When the verdict finally came down, an emotional juror who was removed from the panel two days before McCowen was found guilty watched from her lawyer's office.

"She was more surprised not what the jury said, it was my impression in reading her, that they returned a verdict," said attorney Drew Segadelli.

The former juror is Rachel Huffman, a 22-year-old switchboard operator at Falmouth Town Hall.

Segadelli said his client was not "a hold out" in the previously deadlocked jury.

"I can say there were factions suggesting guilty and others suggesting not guilty, and there were some on the proverbial bubble. I place her there," said Segadelli.

Huffman became a legal distraction in the high-profile case after her boyfriend, Kyle Kicks, the father of her baby, was arrested during a weekend shooting in Falmouth.

Their phone conversations led to her dismissal as a juror.

"Now she is being taken through the mud. She is doing her civic duty. She was invested emotionally, besides her time, better than six weeks. She was deliberating," Segadelli said.

Huffman has not returned to work. The personnel director at the town hall said she is on vacation.

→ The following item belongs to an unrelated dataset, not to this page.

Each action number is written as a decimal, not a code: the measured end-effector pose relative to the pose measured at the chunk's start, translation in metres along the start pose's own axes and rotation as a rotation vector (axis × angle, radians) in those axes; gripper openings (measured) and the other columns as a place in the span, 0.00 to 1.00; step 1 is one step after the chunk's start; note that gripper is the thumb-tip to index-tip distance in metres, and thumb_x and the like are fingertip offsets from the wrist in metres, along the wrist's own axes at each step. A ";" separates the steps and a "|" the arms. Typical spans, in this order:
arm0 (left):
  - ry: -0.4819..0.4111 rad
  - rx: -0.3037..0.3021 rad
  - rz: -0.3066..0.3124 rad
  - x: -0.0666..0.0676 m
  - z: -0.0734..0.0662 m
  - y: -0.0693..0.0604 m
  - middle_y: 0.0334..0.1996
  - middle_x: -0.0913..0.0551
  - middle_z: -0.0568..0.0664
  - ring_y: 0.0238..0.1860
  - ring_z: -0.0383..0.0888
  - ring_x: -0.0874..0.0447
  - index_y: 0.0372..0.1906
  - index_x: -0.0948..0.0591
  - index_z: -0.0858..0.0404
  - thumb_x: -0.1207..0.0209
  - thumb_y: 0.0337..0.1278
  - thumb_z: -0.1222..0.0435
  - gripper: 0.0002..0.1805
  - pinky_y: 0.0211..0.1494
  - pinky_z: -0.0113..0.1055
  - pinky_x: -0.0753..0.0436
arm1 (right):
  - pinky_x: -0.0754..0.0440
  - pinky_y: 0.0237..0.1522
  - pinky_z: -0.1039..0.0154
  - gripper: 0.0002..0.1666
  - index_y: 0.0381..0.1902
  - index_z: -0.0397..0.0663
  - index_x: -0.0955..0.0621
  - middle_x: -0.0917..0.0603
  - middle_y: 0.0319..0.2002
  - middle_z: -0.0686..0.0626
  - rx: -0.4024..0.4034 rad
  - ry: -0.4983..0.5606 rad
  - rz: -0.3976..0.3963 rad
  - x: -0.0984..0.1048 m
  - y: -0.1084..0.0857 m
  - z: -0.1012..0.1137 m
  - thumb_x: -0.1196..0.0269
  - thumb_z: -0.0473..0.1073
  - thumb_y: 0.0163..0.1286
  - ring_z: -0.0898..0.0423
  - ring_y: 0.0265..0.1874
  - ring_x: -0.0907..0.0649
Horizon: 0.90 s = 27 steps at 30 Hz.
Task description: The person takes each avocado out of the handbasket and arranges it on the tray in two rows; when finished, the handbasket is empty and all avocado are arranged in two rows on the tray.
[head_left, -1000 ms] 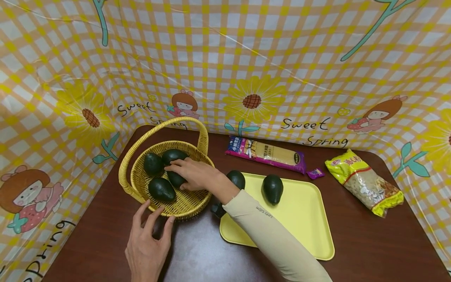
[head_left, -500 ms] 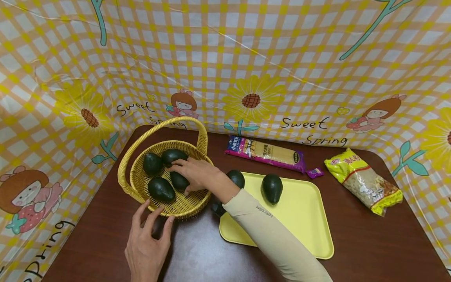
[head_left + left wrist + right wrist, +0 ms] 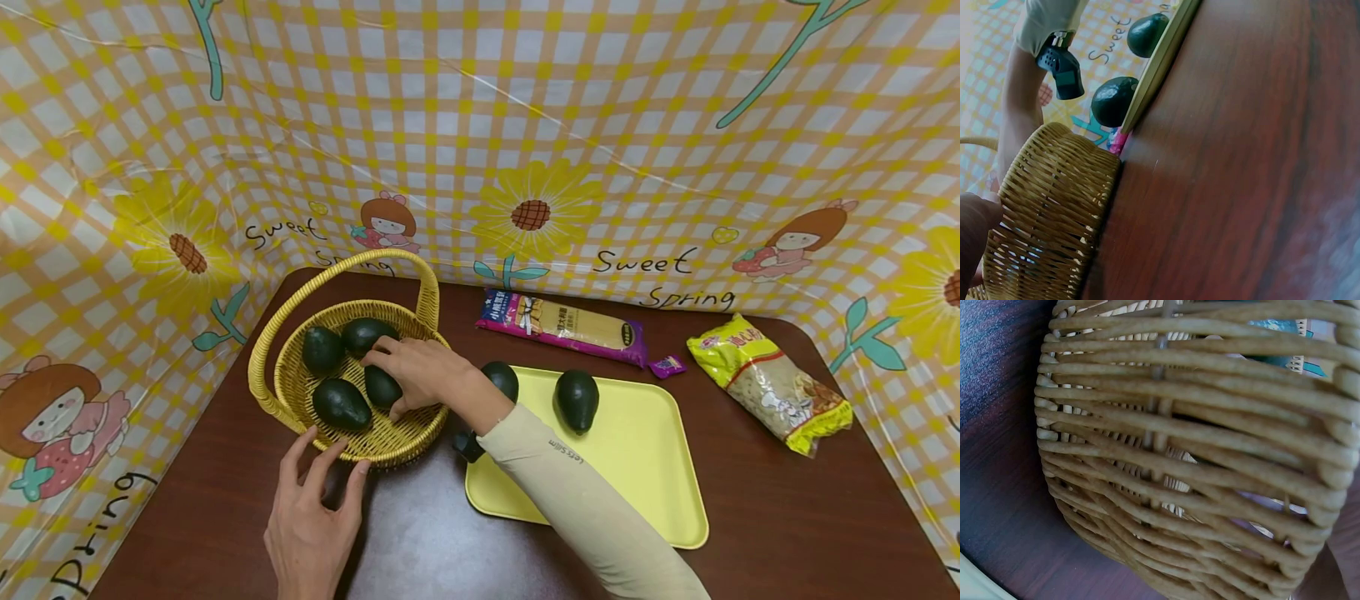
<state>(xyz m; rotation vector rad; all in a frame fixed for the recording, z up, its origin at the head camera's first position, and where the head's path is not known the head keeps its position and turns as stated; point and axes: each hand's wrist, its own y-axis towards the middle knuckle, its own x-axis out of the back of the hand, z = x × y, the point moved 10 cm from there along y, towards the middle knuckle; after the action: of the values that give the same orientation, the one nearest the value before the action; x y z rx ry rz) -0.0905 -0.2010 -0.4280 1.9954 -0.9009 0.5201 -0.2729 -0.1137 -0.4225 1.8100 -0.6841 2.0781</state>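
R hand has fingers curled round avocado in basket, grip prob. firm but part-hidden. L hand: fingers apart, nr basket.

The right hand and the left hand are both bare. A close-fitting, plain cream sleeve ends just behind the right wrist, its fabric lightly creased. Small dark lettering, apparently "Let's slim", is printed near that end. Beside it sits a chunky black wrist camera, partly dotted with small holes, with a metallic-looking clasp.
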 end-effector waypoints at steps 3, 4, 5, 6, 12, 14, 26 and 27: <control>0.000 -0.001 0.000 0.000 0.000 0.000 0.67 0.19 0.58 0.32 0.58 0.13 0.53 0.09 0.58 0.19 0.57 0.55 0.21 0.21 0.47 0.22 | 0.17 0.64 0.54 0.54 0.81 0.60 0.29 0.27 0.75 0.48 0.004 0.004 -0.018 0.002 -0.002 0.000 0.21 0.67 0.62 0.49 0.61 0.15; 0.000 -0.001 0.000 0.000 0.000 0.000 0.67 0.19 0.58 0.32 0.58 0.13 0.53 0.09 0.58 0.19 0.57 0.55 0.21 0.21 0.47 0.22 | 0.17 0.63 0.53 0.54 0.81 0.60 0.29 0.27 0.75 0.48 0.006 0.011 -0.022 0.002 -0.003 0.000 0.21 0.67 0.63 0.49 0.61 0.15; 0.000 -0.001 -0.001 0.000 0.000 0.000 0.67 0.19 0.58 0.33 0.58 0.13 0.53 0.09 0.58 0.19 0.57 0.55 0.21 0.21 0.47 0.22 | 0.16 0.63 0.53 0.53 0.80 0.60 0.29 0.27 0.75 0.47 0.006 0.018 -0.026 0.003 -0.004 0.000 0.21 0.67 0.63 0.49 0.60 0.15; -0.002 -0.001 -0.001 0.000 0.000 -0.001 0.67 0.19 0.58 0.33 0.58 0.13 0.52 0.09 0.59 0.19 0.57 0.55 0.21 0.21 0.48 0.21 | 0.16 0.62 0.53 0.53 0.80 0.60 0.29 0.27 0.75 0.47 0.005 0.024 -0.030 0.004 -0.005 0.000 0.21 0.67 0.63 0.49 0.60 0.15; -0.003 0.000 -0.005 0.000 0.000 0.000 0.67 0.19 0.58 0.30 0.56 0.15 0.52 0.09 0.59 0.19 0.57 0.55 0.21 0.20 0.45 0.23 | 0.16 0.63 0.51 0.52 0.80 0.61 0.29 0.29 0.77 0.47 -0.009 0.048 -0.056 0.008 -0.010 -0.002 0.23 0.67 0.64 0.49 0.61 0.15; -0.002 0.005 -0.004 0.000 0.000 0.000 0.67 0.19 0.58 0.29 0.54 0.16 0.52 0.09 0.59 0.19 0.57 0.55 0.21 0.21 0.44 0.24 | 0.16 0.63 0.50 0.52 0.80 0.61 0.28 0.29 0.76 0.46 -0.014 0.062 -0.069 0.010 -0.012 -0.003 0.22 0.67 0.64 0.49 0.61 0.15; -0.010 0.008 -0.011 0.001 0.000 -0.001 0.67 0.19 0.57 0.29 0.51 0.17 0.54 0.09 0.59 0.20 0.58 0.55 0.22 0.22 0.43 0.24 | 0.13 0.52 0.50 0.51 0.79 0.61 0.26 0.27 0.74 0.47 -0.048 0.135 -0.170 0.026 -0.036 -0.015 0.21 0.66 0.62 0.47 0.58 0.14; -0.010 0.008 -0.013 0.001 0.000 -0.001 0.67 0.19 0.57 0.28 0.51 0.17 0.54 0.09 0.59 0.20 0.58 0.55 0.22 0.22 0.43 0.24 | 0.13 0.51 0.50 0.51 0.79 0.61 0.26 0.27 0.74 0.47 -0.051 0.143 -0.181 0.027 -0.038 -0.017 0.20 0.66 0.62 0.47 0.58 0.14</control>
<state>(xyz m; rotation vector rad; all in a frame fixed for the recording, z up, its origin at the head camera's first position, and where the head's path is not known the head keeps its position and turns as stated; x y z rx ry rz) -0.0888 -0.2009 -0.4282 2.0114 -0.8924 0.5077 -0.2716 -0.0751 -0.3912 1.6140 -0.5105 2.0274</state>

McCowen was sentenced to life in prison for the 2002 murder of Cape Cod fashion writer Christa Worthington.

_Copyright 2006 by TheBostonChannel.com. All rights reserved. This material may not be published, broadcast, rewritten or redistributed._


----------



## cc3915 (Mar 26, 2004)

*SJC ruling hovers over 2002 Cape slaying case*

A lawyer for a trash collector convicted of the notorious 2002 murder and rape of a fashion writer on Cape Cod says a recent ruling by the state's highest court in another murder case indicates that the justices may overturn his client's conviction.

Christopher M. McCowen, the Hyannis man convicted of fatally stabbing and raping Christa Worthington in her secluded seaside house in Truro, raised the same issue on appeal that led the Supreme Judicial Court to toss an unrelated murder conviction, according to Gary G. Pelletier, who was involved in both challenges.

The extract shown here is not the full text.